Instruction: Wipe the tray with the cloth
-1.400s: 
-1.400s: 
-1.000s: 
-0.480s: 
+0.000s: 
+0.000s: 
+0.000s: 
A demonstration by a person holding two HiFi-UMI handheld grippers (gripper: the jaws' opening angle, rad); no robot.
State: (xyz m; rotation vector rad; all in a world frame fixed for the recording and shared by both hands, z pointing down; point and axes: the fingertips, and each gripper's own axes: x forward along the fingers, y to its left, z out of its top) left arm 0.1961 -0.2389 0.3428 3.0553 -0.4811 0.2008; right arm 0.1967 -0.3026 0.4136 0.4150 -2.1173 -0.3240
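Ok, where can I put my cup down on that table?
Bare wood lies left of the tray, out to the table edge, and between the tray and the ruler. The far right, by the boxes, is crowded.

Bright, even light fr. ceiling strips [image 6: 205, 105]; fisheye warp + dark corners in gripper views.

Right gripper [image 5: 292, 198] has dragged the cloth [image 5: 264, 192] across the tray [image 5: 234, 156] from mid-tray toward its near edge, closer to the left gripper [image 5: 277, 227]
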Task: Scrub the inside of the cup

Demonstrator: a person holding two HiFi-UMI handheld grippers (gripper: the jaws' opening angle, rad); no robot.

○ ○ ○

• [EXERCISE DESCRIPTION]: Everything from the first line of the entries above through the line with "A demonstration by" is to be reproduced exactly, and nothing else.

• [TASK SOLUTION]:
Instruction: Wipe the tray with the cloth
-1.400s: 
-1.400s: 
-1.000s: 
-0.480s: 
+0.000s: 
+0.000s: 
+0.000s: 
A demonstration by a person holding two HiFi-UMI handheld grippers (gripper: the jaws' opening angle, rad); no robot.

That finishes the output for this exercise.